Grouper Sets You Up With Three Facebook Strangers, But ‘It’s Not a Date’ - anto210
http://www.betabeat.com/2011/09/08/grouper-sets-you-up-with-three-facebook-strangers-but-its-not-a-date/
======
abbasmehdi
This idea is really good! (I'm socially average I would say, more on the
outgoing side, and I see my friends totally going for this. If I think of 10
friends randomly (single or otherwise), and give them $20 credit towards
either eHarmony or this, I see them all - except maybe one or two who are
aggressively looking for a relationship, choosing Grouper). However, if I
think of 10 random friends of mine from those whom I think are most likely to
join a dating site - 9/10 of those would go for eHarmony or something because
they are looking to get in a relationship and not just play around. Bravo! You
just have one thing to look out for - mismatched expectations.

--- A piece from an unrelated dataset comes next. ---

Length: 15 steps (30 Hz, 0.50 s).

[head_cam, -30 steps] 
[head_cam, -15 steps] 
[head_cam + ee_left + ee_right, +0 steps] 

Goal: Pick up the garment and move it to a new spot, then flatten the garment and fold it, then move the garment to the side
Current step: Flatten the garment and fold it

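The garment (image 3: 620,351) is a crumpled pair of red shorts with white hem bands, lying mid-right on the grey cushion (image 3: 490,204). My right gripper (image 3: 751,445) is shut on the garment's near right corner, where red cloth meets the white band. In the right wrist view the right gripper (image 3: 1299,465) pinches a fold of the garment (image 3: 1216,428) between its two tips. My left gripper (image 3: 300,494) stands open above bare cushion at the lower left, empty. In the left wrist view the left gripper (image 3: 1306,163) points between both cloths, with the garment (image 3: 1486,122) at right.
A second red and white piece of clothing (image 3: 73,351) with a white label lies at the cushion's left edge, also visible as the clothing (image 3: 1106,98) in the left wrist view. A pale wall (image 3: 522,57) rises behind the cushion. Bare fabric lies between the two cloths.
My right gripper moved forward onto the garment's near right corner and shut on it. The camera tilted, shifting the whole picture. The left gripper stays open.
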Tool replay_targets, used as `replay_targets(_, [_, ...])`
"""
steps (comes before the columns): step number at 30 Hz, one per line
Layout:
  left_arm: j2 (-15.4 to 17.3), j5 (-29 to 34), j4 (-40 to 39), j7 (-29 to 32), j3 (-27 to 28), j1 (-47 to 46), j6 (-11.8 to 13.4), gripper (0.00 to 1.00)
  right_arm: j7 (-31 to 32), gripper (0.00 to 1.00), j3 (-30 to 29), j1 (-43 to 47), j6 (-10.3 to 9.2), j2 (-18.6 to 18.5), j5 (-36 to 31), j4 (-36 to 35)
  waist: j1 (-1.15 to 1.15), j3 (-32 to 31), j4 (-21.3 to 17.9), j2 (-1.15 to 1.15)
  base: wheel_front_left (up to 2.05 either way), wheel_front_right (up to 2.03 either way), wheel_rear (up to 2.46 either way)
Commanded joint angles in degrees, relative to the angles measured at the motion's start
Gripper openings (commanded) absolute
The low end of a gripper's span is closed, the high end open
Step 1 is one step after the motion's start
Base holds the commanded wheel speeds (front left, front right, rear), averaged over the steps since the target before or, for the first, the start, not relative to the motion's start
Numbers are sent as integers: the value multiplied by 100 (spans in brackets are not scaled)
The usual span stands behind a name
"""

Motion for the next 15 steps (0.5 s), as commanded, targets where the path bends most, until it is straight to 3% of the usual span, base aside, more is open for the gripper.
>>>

I think females
will like this more than males because they will feel more secure and they
like to get input from girlfriends generally.

------
ChuckMcM
This will be a success. One of the things our church has done is something
called 'dinner for 7' which is a system whereby people opt in that they are
interested in meeting new people, and the church sets up a group of 7 who then
agree to meet and have some dinners together (nominally hosted from house to
house). It really helps you meet folks, interact and engage with them. It
'forces' what would otherwise have to be a very random event (you found
yourself in a group they were in at some social event).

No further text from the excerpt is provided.